Does Celiac Disease Effect Electrocardiographic Markers of Arrhythmic Events in Children?

Demircan T., Appak Y. C., Baran M., Aksoy B., Guven B., Narin N., ...More

JOURNAL OF PEDIATRIC RESEARCH, vol.8, no.1, pp.7-13, 2021 (ESCI) identifier identifier

  • Publication Type: Article / Article
  • Volume: 8 Issue: 1
  • Publication Date: 2021
  • Doi Number: 10.4274/jpr.galenos.2020.30316
  • Journal Indexes: Emerging Sources Citation Index (ESCI), TR DİZİN (ULAKBİM)
  • Page Numbers: pp.7-13
  • Keywords: Electrocardiography, celiac disease, Tp-e dispersion, Tp-e/QT ratio, ventricular depolarization, arrhythmias, GLUTEN-FREE DIET, TP-E/QT RATIO, EUROPEAN-SOCIETY, INTERVAL, RISK, HEART, ECHOCARDIOGRAPHY, PREVALENCE, GUIDELINES, DIAGNOSIS
  • Dokuz Eylül University Affiliated: Yes


Aim: Cardiac abnormalities associated with celiac disease (CD) have been reported. However, changes in electrocardiographic (ECG) parameters in children with CD have not been previously evaluated in the literature. In this study, we aimed to evaluate these parameters which may be determinative in the development of atrial and ventricular arrhythmia of children with CD. Materials and Methods: Patients diagnosed with CD in the gastroenterology clinic were included in the study.
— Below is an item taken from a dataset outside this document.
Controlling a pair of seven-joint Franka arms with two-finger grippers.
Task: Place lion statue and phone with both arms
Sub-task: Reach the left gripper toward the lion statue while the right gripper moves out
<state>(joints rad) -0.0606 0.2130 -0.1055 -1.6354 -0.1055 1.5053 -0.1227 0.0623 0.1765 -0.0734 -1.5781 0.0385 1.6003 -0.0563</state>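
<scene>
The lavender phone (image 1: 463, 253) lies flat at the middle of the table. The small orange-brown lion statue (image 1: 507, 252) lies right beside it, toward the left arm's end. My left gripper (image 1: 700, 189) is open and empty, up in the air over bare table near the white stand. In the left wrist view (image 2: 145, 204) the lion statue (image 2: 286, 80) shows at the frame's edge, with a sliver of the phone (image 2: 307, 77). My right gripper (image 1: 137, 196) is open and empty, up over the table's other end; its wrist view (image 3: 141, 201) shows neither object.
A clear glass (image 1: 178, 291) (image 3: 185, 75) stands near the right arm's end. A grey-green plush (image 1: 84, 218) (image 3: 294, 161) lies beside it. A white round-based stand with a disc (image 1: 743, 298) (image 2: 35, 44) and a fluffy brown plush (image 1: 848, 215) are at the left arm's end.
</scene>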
ECG measurements of QT, T peak to end (Tp-e) and P intervals were performed. The Tp-e/QT ratio was calculated from these measurements. Echocardiographic and ECG parameters of the patients and controls were compared. Those patients with elevated anti-tissue transglutaminase immunoglobulin A (IgA-tTG) levels were considered positive serology. The patients were divided in three groups and compared with each other according to ECG parameters; namely newly diagnosed patients, patients with seropositive and patients with seronegative who had been on a gluten free diet for at least 6 months. Results: Fifty-two patients with CD and 59 healthy volunteers were included. P-wave dispersion, QTd, corrected QT dispersion (QTcd), Tp-e dispersion and TP-e/QT ratio were higher in those children with CD compared to the controls. We did not find any correlation between IgA-tTG levels and P-wave, QT and Tp-e dispersions. There was no difference between the three groups of CD patients for ECG and echocardiographic parameters. Conclusion: CD is associated with changes in some ECG parameters, which are considered as predictors of atrial and ventricular arrhythmias in special populations. For this reason, children with CD should be evaluated in terms of these parameters, and more electrophysiological studies are necessary to reveal the clinical and prognostic effects of these parameters for CD.